Bristol City Council confirmed this week that its digital asset management project — stalled since a failed 2024 migration of the city's planning portal — has moved into an active remediation phase, with staff beginning a systematic audit of duplicate images held across at least three separate internal databases. The work, which began Monday, targets an estimated backlog stretching back to a 2019 server consolidation that left overlapping files scattered between the council's planning records system, the Bristol.gov.uk media library, and the separate archive maintained by the city's museums service.
The timing matters. Bristol City Council faces a statutory deadline under the Local Government Transparency Code to publish updated digital records by the end of the third quarter of 2026. Carrying thousands of duplicate and mis-tagged image files into that publication would compound existing search problems on the planning portal — a system that has drawn sustained criticism from architects, developers, and conservation groups operating across the city since its relaunch went live in February 2025.
What the Audit Actually Involves
The remediation work is being led out of the council's Temple Street offices, with the information governance team co-ordinating alongside a contractor brought in under a £38,000 framework agreement signed in May. The process involves running deduplication software across the archive, then manually reviewing flagged files where automated matching returns a confidence score below 90 percent — a threshold the team settled on after a pilot run on the Harbourside planning sub-archive in June identified roughly 4,200 duplicate entries in that section alone.
Two specific systems are getting priority attention this week. The Bristol Museums, Galleries and Archives service — which covers the collections held at M Shed on Princes Wharf and the Bristol Museum and Art Gallery on Queens Road in Clifton — has its own image database that was partially merged with the council's central library during a 2022 digitisation grant project. That merger created a separate class of duplicate problem: images that exist twice but carry different metadata tags in each system, meaning automated matching tools struggle to recognise them as the same file.
The second priority is the planning portal itself. Developers submitting applications in areas including Stokes Croft, Bedminster, and the St Philip's Marsh regeneration zone have reported receiving duplicate image references in correspondence, occasionally meaning the wrong site photograph appears attached to a planning decision notice. The council's planning service logged 17 formal complaints related to document and image errors between January and May 2026, according to figures released under a Freedom of Information request published earlier this month.
What Comes Next for Residents and Applicants
The council expects the first phase of the audit — covering planning records dated between 2019 and 2022 — to conclude by 31 July. A second phase, dealing with post-2022 files and the museums archive crossover, is scheduled to run through September. Anyone who has a live planning application or who submitted documents to the portal after January 2025 is advised to log in and verify that the image attachments displayed against their case match the files they originally uploaded.
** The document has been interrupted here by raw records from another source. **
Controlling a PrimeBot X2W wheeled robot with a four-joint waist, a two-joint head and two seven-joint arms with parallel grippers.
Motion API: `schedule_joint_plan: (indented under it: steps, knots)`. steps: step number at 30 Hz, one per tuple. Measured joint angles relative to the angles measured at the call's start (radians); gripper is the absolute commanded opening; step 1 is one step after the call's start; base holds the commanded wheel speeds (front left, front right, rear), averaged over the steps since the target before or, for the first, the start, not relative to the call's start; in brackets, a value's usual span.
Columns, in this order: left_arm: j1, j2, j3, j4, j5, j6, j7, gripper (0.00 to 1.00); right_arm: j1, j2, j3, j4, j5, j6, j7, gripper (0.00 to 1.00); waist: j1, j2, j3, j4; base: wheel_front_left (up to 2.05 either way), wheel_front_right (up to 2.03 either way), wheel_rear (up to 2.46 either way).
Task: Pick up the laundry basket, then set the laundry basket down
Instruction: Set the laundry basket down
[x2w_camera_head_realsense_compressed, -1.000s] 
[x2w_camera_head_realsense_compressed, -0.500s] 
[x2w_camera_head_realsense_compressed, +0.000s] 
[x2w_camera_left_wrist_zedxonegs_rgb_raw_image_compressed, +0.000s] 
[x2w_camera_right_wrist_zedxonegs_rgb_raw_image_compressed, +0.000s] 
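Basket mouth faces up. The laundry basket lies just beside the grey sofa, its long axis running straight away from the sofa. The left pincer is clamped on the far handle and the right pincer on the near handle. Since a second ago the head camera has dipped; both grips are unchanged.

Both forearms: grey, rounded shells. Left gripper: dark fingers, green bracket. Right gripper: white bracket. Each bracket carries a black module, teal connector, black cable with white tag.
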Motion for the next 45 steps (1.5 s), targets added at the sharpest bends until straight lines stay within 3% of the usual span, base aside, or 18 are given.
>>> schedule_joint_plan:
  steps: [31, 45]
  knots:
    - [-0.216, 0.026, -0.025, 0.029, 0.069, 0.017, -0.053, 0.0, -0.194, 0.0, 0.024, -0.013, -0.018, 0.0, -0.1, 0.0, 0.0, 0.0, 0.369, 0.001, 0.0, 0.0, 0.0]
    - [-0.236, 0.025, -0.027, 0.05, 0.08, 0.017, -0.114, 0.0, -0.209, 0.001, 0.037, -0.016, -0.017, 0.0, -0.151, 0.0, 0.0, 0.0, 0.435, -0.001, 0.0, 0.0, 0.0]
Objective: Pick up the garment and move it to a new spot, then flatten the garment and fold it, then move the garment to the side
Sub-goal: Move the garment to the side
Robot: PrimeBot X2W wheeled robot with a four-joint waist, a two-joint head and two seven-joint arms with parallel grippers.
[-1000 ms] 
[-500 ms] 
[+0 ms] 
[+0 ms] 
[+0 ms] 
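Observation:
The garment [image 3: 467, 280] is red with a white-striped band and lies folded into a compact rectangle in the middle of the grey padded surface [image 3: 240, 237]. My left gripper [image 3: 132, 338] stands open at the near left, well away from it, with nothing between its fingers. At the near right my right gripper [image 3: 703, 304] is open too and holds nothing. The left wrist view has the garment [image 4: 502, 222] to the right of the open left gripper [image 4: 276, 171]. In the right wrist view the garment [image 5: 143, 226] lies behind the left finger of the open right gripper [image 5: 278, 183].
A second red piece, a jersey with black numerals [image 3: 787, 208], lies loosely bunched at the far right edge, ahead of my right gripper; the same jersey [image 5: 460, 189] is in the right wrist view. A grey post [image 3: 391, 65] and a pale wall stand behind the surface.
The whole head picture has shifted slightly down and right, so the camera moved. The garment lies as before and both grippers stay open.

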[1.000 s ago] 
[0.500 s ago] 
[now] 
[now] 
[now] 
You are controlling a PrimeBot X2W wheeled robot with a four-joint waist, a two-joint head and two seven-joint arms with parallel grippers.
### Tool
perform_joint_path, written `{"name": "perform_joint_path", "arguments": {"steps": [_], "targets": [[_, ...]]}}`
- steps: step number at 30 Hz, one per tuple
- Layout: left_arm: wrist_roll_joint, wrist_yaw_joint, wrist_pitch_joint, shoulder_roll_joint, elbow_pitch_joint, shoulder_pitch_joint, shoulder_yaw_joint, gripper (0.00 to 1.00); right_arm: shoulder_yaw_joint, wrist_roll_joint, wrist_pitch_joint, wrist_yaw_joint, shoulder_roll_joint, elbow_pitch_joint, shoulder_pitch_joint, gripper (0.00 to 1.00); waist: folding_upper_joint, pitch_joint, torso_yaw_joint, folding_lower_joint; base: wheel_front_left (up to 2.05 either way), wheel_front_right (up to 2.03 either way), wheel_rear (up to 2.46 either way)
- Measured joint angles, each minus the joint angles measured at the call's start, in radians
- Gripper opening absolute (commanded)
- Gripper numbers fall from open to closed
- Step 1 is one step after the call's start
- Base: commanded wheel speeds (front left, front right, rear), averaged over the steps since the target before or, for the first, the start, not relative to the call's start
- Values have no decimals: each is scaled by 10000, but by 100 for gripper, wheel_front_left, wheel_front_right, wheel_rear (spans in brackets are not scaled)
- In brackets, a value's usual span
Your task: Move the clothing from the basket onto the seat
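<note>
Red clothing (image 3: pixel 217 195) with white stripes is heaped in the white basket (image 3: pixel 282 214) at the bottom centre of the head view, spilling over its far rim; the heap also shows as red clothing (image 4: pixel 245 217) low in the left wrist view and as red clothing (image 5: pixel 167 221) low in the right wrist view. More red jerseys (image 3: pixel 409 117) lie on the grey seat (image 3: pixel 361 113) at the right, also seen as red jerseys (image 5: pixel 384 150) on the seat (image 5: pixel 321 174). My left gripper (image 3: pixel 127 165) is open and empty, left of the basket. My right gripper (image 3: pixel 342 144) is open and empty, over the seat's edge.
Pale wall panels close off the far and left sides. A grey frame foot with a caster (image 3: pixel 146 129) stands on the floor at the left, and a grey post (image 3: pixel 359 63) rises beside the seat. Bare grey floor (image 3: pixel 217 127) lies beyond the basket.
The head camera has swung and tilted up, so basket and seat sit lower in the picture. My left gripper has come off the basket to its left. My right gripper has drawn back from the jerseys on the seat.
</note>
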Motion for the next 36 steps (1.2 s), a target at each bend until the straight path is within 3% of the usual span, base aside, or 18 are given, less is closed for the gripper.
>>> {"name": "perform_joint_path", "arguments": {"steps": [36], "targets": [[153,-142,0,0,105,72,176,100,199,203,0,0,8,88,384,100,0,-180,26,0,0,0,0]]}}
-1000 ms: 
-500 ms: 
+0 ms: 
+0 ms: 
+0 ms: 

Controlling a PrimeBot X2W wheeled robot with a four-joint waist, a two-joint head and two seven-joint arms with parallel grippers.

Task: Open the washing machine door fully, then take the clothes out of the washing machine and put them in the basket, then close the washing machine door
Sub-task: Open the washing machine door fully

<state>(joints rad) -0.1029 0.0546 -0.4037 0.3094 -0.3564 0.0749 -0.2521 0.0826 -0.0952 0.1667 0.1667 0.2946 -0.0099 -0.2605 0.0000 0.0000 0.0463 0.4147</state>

The planning service's online case tracker, accessible through Bristol.gov.uk, shows the images attached to each application reference number.
For community groups and neighbourhood forums — including those active in the Redcliffe and Lawrence Hill areas where planning activity has been particularly heavy in the past 18 months — the practical upshot is that any objection letters or supporting photographs submitted digitally should be followed up with a direct confirmation email to the relevant case officer. That recommendation appears in updated guidance the council published on its website on 1 July.
The wider lesson from Bristol's experience is likely to resonate with other local authorities running aging document management systems. The council's information governance team has indicated it will publish a lessons-learned summary after the September deadline, which could feed into national guidance on digital asset standards being developed by the Local Government Association for release later this year.